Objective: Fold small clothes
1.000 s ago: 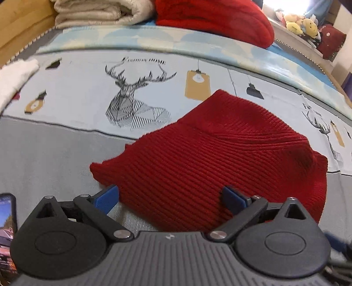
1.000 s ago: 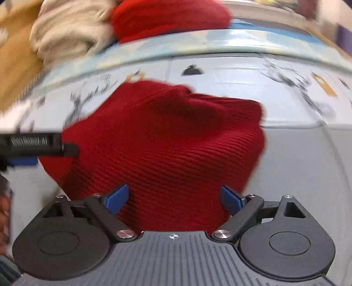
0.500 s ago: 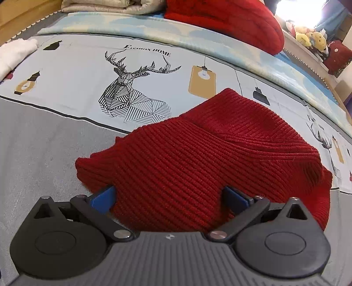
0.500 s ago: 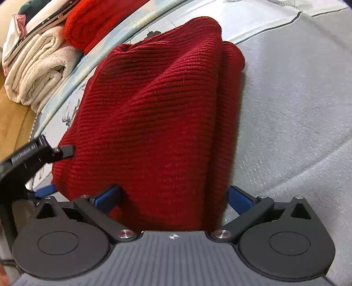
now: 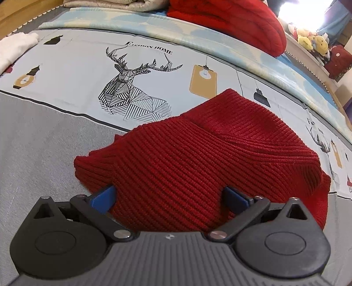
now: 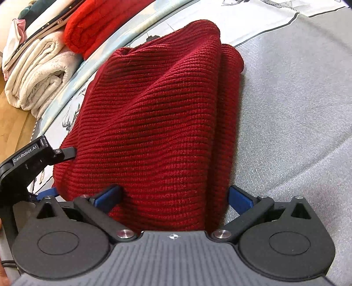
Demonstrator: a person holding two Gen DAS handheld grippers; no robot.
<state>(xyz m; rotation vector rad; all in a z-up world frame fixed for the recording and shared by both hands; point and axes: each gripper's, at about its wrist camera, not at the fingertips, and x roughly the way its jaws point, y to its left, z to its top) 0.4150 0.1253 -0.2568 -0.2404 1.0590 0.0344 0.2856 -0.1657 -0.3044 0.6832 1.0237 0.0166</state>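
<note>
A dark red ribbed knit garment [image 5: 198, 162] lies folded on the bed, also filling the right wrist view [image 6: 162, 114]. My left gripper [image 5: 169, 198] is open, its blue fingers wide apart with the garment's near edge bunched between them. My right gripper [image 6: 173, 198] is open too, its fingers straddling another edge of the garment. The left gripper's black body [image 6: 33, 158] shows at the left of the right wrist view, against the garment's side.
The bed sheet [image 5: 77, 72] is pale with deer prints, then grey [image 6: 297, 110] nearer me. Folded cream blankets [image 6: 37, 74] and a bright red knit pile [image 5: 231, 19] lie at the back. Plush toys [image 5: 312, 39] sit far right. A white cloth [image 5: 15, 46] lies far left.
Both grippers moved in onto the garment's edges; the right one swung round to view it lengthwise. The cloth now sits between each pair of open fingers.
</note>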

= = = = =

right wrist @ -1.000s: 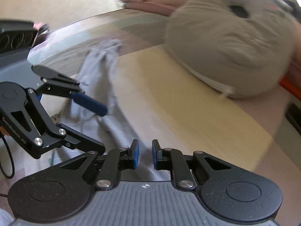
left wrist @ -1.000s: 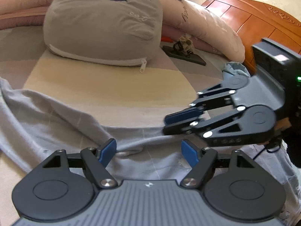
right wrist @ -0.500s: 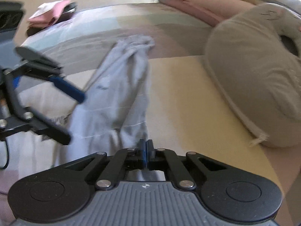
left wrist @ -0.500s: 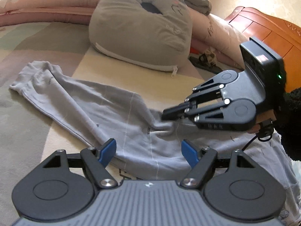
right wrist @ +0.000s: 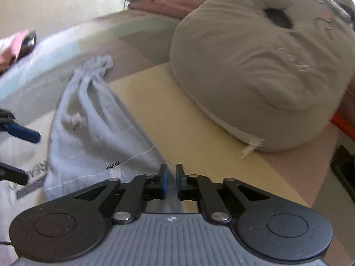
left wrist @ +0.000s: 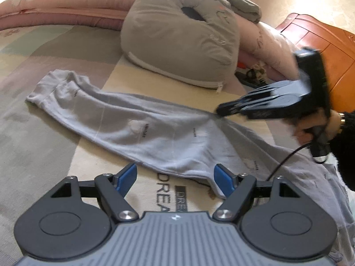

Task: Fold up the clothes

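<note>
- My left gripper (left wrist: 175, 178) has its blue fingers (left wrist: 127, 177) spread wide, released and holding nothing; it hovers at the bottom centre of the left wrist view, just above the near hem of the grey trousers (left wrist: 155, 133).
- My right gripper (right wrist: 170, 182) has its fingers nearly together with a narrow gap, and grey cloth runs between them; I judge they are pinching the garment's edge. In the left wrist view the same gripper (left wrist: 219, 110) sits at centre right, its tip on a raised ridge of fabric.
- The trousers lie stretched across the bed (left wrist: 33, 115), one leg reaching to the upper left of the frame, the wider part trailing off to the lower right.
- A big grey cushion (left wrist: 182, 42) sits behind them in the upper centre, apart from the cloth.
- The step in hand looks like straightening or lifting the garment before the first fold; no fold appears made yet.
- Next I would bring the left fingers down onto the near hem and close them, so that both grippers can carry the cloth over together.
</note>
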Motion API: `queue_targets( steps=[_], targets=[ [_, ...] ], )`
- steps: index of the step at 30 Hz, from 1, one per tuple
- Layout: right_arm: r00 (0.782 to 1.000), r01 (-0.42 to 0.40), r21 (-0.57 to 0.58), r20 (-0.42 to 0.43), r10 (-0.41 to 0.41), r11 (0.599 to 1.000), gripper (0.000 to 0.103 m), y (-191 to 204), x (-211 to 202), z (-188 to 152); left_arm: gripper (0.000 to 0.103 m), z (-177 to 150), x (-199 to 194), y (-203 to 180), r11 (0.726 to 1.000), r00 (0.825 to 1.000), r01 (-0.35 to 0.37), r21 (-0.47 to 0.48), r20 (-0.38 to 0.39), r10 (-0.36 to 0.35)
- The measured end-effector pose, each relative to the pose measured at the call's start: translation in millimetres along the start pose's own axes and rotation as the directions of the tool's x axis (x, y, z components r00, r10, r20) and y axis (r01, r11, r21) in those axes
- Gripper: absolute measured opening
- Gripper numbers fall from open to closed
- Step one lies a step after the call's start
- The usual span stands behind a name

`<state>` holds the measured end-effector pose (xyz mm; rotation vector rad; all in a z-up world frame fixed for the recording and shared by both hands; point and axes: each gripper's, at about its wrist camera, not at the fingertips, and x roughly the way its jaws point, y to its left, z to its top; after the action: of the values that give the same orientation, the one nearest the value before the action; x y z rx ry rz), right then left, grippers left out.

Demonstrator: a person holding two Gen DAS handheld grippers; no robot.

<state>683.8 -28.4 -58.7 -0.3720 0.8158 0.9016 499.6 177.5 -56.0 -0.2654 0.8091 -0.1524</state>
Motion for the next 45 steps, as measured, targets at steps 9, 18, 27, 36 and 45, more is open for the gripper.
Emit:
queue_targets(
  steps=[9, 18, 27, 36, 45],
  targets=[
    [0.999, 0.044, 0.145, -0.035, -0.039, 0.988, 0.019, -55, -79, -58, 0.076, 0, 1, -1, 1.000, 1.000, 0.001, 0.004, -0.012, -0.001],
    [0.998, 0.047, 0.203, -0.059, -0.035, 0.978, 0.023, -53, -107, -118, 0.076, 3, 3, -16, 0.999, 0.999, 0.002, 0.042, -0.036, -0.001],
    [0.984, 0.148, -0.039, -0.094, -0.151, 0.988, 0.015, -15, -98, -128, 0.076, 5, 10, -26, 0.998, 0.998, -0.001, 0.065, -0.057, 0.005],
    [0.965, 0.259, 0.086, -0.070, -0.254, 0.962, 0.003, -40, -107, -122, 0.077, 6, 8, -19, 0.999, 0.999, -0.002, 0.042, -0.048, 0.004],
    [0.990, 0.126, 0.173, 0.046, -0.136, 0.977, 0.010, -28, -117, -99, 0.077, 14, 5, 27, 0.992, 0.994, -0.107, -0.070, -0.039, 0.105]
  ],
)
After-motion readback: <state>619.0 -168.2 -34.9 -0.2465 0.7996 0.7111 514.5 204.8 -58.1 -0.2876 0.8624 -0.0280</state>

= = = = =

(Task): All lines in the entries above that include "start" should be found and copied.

(Written response):
- The measured end-effector pose, each relative to the pose measured at the call's start: translation in millimetres along the start pose's own axes and rotation as the directions of the tool's x axis (x, y, z components r00, r10, r20) and y axis (r01, r11, r21) in those axes
- Step one lies a step after the call's start

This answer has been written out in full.